Action item: Below are some records. Return exactly the lines from the one containing "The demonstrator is" through the one containing "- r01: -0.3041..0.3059", both included, and only those.

(Records excerpted from a collection)
= = = =

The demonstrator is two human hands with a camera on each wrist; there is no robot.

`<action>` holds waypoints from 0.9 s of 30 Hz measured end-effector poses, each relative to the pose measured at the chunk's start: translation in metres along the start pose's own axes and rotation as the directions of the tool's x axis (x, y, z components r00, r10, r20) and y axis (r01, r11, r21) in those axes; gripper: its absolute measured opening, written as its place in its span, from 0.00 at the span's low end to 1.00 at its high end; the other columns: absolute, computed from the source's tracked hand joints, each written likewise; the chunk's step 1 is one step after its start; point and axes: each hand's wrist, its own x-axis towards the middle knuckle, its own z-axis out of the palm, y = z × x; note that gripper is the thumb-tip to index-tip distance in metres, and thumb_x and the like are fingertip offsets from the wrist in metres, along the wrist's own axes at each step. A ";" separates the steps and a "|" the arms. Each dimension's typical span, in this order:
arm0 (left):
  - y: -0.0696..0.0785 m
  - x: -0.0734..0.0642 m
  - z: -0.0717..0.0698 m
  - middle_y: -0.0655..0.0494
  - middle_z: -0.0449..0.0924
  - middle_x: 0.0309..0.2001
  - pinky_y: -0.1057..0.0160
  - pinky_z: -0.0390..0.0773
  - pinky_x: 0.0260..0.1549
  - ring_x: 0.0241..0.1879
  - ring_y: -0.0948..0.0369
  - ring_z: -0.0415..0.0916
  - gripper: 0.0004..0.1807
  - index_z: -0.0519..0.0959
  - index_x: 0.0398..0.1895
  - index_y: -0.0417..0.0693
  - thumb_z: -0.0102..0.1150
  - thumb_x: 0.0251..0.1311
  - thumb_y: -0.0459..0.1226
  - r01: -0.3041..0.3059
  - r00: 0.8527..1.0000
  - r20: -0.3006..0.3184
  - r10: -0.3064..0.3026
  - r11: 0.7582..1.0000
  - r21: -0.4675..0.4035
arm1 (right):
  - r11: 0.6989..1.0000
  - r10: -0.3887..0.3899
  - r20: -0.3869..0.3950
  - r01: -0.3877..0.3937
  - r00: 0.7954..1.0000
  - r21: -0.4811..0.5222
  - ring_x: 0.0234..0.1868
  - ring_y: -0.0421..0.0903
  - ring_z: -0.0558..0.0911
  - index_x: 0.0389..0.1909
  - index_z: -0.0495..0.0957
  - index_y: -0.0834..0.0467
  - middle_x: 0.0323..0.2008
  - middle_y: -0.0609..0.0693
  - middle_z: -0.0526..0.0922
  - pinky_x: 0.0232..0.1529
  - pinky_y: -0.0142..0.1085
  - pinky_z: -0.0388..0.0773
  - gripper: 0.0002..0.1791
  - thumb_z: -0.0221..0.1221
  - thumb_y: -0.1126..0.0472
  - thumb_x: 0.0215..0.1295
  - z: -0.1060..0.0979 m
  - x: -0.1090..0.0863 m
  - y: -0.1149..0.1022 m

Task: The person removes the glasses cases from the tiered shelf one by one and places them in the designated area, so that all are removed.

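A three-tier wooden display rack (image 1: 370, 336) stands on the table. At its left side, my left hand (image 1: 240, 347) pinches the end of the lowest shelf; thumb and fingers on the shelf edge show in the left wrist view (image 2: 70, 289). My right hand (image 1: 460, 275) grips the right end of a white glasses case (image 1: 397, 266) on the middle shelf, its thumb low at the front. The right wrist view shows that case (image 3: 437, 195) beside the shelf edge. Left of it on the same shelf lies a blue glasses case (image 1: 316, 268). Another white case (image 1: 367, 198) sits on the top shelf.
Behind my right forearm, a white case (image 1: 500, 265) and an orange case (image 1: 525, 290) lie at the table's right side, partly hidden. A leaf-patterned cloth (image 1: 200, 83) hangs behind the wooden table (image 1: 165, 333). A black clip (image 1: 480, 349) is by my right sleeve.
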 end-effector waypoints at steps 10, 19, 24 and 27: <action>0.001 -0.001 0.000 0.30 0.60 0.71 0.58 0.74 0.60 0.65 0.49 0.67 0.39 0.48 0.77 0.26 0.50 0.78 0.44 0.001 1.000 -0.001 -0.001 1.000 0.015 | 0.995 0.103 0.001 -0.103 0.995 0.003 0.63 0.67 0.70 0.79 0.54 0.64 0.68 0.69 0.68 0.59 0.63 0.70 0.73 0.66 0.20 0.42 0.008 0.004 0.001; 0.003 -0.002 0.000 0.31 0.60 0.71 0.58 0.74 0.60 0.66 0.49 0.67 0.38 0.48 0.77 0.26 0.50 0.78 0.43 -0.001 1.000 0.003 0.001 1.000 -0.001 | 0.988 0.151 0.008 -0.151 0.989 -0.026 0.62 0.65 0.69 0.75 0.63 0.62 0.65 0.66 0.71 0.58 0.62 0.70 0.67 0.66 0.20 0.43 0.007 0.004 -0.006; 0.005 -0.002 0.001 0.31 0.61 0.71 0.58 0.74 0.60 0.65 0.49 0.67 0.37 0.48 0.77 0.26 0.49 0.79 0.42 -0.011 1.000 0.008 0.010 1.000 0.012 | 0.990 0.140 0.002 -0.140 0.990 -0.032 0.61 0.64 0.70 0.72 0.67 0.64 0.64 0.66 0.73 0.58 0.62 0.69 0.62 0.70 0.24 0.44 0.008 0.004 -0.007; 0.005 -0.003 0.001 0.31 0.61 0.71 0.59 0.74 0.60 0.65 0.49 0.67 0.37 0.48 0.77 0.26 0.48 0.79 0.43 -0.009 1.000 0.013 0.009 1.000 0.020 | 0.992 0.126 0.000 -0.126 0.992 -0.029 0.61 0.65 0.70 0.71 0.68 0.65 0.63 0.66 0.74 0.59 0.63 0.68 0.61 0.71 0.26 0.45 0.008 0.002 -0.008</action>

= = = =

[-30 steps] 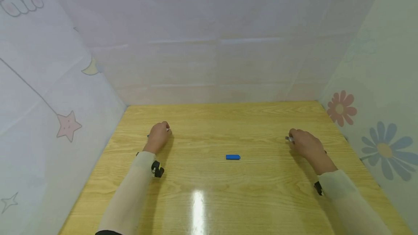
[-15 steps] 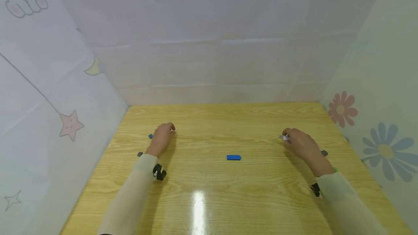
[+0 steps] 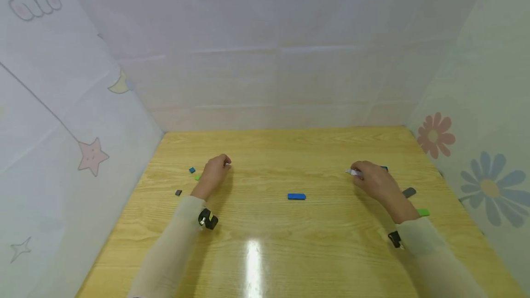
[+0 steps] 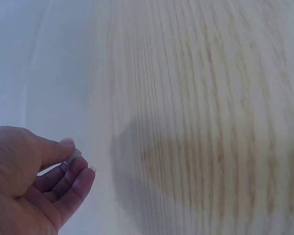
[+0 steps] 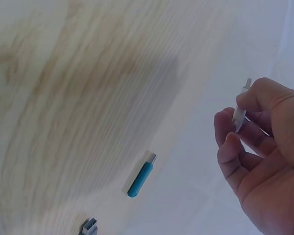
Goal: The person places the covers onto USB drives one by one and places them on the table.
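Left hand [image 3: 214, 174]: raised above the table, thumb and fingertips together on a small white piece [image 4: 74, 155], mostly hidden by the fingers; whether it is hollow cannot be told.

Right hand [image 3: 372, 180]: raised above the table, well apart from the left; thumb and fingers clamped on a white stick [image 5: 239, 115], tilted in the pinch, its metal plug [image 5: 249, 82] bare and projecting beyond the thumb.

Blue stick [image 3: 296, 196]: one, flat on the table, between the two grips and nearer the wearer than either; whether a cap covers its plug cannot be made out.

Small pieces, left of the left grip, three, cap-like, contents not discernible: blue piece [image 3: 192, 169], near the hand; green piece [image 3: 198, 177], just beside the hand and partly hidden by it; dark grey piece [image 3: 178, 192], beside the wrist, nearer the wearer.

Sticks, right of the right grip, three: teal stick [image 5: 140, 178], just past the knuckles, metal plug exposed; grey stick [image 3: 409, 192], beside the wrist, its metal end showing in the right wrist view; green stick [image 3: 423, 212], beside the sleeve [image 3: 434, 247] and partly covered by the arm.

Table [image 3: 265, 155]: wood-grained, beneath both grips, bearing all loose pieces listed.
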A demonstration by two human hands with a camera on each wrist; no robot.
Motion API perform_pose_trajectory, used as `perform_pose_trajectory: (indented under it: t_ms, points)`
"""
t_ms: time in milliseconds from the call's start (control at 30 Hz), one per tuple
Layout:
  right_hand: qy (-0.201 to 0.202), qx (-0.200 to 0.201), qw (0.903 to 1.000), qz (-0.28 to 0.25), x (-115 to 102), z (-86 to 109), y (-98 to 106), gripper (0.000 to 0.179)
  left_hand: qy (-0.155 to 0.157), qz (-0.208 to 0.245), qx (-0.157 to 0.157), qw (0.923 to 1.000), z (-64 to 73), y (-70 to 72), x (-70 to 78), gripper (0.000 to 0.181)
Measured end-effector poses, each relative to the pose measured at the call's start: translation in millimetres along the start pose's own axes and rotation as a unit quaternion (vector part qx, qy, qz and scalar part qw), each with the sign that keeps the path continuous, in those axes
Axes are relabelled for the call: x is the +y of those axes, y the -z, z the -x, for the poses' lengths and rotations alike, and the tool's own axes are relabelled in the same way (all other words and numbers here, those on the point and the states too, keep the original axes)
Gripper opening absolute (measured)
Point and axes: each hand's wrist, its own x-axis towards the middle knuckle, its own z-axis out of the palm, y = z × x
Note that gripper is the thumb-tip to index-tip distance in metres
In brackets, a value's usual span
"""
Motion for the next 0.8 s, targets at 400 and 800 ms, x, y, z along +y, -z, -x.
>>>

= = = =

Solution for this task:
The demonstrator is two human hands with a camera on each wrist; there is no robot.

`<action>` holds waypoints from 0.9 s of 30 Hz measured end-effector poses, each relative to the pose measured at the chunk's start: translation in metres along the start pose's own axes and rotation as the directions of the tool's x axis (x, y, z components r00, r10, r20) and y axis (r01, r11, r21) in those axes; gripper: its absolute measured opening, written as its place in its span, from 0.00 at the span's low end to 1.00 at its high end; the other columns: absolute, computed from the source's tracked hand joints, each written likewise; the chunk's step 1 is one step after its start; point and axes: each hand's wrist, its own x-axis towards the middle knuckle, its own z-axis out of the palm, y = z × x; note that gripper is the thumb-tip to index-tip distance in metres, and thumb_x and the like are fingertip offsets from the wrist in metres, along the wrist's own axes at each step. A ";" separates the steps and a "|" the arms. Each dimension's typical span, in this order:
arm0 (left):
  - y: -0.0696..0.0785 m
  - x: -0.0734..0.0642 m
  - z: -0.0717..0.0698 m
  - middle_y: -0.0655..0.0494
  - middle_z: -0.0449..0.0924
  - middle_x: 0.0309..0.2001
  - pinky_y: -0.1057..0.0160
  - pinky_z: -0.0390..0.0773
  - pinky_x: 0.0260..0.1549
  - ring_x: 0.0241..0.1879
  - ring_y: -0.0948..0.0369
  - ring_z: -0.0415..0.0916
  - gripper: 0.0004..0.1807
  - index_z: -0.0519..0.0959
  - index_x: 0.0398..0.1895
  - index_y: -0.0417..0.0693
  - thumb_z: -0.0102..0.1150
  - thumb_x: 0.0251..0.1311
  - thumb_y: -0.0459..0.1226
  - r01: -0.3041..0.3059

This exercise has nothing more to it.